▶ **Task prompt**
Exactly those lines from the one with "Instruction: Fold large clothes" through the end of the listing below must be returned, and nothing else.

▶ **The data**
* * *

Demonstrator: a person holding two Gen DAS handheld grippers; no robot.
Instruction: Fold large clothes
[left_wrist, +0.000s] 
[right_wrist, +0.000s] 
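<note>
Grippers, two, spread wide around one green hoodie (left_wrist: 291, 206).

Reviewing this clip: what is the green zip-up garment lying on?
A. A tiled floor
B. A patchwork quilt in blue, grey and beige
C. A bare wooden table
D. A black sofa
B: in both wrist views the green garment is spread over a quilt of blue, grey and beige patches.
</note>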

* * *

▶ **Completed task**
Instruction: Fold large clothes
[left_wrist, +0.000s] 
[right_wrist, +0.000s] 
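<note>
Grippers, two, spread wide around one green hoodie (left_wrist: 291, 206).

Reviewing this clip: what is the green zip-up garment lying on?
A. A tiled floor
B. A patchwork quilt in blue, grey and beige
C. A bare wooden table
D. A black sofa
B: in both wrist views the green garment is spread over a quilt of blue, grey and beige patches.
</note>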

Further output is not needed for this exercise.